→ **TO DO**
Copy out every line of the data exactly; do not include the images.

(PROVIDED DATA)

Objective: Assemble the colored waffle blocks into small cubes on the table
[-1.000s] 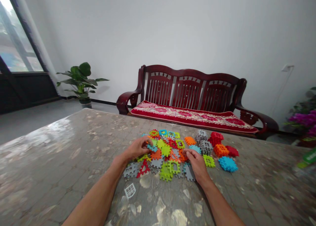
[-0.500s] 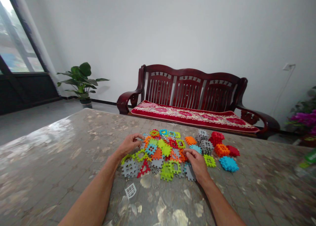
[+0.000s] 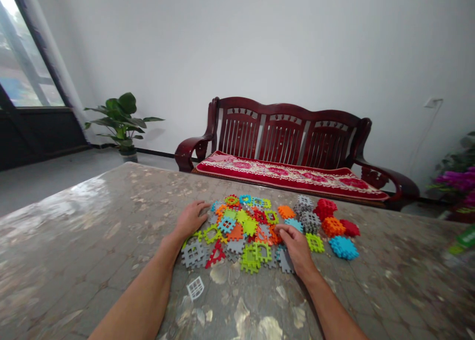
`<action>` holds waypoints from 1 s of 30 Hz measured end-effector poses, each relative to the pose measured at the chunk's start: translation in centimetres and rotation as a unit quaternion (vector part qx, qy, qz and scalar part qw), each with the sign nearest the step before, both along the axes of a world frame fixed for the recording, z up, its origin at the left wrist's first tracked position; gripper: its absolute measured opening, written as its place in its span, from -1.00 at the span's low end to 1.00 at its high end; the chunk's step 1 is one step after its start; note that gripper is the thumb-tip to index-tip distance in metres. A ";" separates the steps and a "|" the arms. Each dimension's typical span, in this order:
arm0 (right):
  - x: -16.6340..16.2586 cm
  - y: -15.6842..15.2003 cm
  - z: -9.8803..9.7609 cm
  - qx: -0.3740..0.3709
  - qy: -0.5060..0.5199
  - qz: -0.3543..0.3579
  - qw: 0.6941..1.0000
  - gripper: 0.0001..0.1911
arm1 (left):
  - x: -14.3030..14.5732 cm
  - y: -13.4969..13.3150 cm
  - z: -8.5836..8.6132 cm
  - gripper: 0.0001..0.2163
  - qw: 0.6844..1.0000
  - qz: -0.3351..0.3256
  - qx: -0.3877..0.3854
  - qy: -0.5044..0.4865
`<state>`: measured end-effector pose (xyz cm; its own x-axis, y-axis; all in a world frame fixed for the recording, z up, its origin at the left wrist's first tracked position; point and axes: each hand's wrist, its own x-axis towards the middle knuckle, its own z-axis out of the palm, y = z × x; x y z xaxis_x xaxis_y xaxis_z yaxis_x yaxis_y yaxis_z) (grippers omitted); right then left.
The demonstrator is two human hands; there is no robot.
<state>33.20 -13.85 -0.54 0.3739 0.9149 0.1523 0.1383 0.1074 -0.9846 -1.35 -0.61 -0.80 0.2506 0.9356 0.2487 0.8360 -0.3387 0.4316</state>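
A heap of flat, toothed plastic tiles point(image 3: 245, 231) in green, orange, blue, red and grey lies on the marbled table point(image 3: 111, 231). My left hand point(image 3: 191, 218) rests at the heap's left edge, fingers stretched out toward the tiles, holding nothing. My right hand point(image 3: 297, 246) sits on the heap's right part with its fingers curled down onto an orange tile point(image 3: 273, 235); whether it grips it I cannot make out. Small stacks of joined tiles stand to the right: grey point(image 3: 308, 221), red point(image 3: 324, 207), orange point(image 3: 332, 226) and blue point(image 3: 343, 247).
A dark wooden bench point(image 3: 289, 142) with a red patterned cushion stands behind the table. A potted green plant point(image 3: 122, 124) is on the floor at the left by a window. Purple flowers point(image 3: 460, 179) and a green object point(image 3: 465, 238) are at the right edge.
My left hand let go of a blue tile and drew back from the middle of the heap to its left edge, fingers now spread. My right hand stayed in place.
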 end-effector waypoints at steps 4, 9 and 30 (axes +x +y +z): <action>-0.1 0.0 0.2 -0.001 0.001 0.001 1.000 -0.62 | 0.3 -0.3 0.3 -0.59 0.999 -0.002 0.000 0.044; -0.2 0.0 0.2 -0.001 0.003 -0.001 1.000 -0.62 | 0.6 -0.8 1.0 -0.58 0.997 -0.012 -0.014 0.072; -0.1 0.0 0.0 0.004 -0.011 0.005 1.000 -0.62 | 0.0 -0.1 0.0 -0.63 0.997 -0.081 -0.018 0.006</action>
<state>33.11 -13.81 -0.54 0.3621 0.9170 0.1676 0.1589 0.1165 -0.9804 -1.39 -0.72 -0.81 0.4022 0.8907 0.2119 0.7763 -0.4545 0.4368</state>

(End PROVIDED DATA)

→ **FINISHED TASK**
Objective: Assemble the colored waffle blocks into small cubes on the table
[-1.000s] 
[-0.500s] 
[+0.000s] 
`<action>` holds waypoints from 1 s of 30 Hz measured end-effector poses, each relative to the pose measured at the chunk's start: translation in centimetres and rotation as a unit quaternion (vector part qx, qy, qz and scalar part qw), each with the sign nearest the step before, both along the axes of a world frame fixed for the recording, z up, its origin at the left wrist's first tracked position; gripper: its absolute measured opening, written as its place in its span, from -1.00 at the span's low end to 1.00 at its high end; the chunk's step 1 is one step after its start; note that gripper is the thumb-tip to index-tip distance in metres. A ";" separates the steps and a "|" the arms. Each dimension's typical span, in this order:
arm0 (right):
  - x: -16.6340..16.2586 cm
  - y: -15.6842..15.2003 cm
  - z: -9.8803..9.7609 cm
  - qx: -0.3740..0.3709
  - qy: -0.5060..0.5199
  - qz: -0.3543..0.3579
  - qw: 0.6941..1.0000
  - gripper: 0.0001..0.1911
arm1 (left):
  - x: -14.3030..14.5732 cm
  - y: -13.4969..13.3150 cm
  - z: -8.5836..8.6132 cm
  - gripper: 0.0001..0.2163
  - qw: 0.6844..1.0000
  - qz: -0.3351..0.3256
  - qx: -0.3877..0.3854
  - qy: -0.5044..0.4865
`<state>`: measured end-effector pose (xyz cm; its own x-axis, y-axis; all in a world frame fixed for the recording, z up, its origin at the left wrist's first tracked position; point and axes: each hand's wrist, its own x-axis towards the middle knuckle, its own z-axis out of the palm, y = z × x; x y z xaxis_x xaxis_y xaxis_z yaxis_x yaxis_y yaxis_z) (grippers omitted); right then left.
The demonstrator is two human hands; there is no robot.
<state>33.20 -13.85 -0.54 0.3739 0.9149 0.1523 0.1383 0.1074 -0.9846 -1.35 -0.61 -0.80 0.2506 0.9356 0.2487 0.8360 -0.3387 0.4316</state>
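A heap of flat, toothed plastic tiles point(image 3: 245, 231) in green, orange, blue, red and grey lies on the marbled table point(image 3: 111, 231). My left hand point(image 3: 191, 218) rests at the heap's left edge, fingers stretched out toward the tiles, holding nothing. My right hand point(image 3: 297, 246) sits on the heap's right part with its fingers curled down onto an orange tile point(image 3: 273, 235); whether it grips it I cannot make out. Small stacks of joined tiles stand to the right: grey point(image 3: 308, 221), red point(image 3: 324, 207), orange point(image 3: 332, 226) and blue point(image 3: 343, 247).
A dark wooden bench point(image 3: 289, 142) with a red patterned cushion stands behind the table. A potted green plant point(image 3: 122, 124) is on the floor at the left by a window. Purple flowers point(image 3: 460, 179) and a green object point(image 3: 465, 238) are at the right edge.
My left hand let go of a blue tile and drew back from the middle of the heap to its left edge, fingers now spread. My right hand stayed in place.
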 end-effector waypoints at steps 4, 9 and 30 (axes +x +y +z): <action>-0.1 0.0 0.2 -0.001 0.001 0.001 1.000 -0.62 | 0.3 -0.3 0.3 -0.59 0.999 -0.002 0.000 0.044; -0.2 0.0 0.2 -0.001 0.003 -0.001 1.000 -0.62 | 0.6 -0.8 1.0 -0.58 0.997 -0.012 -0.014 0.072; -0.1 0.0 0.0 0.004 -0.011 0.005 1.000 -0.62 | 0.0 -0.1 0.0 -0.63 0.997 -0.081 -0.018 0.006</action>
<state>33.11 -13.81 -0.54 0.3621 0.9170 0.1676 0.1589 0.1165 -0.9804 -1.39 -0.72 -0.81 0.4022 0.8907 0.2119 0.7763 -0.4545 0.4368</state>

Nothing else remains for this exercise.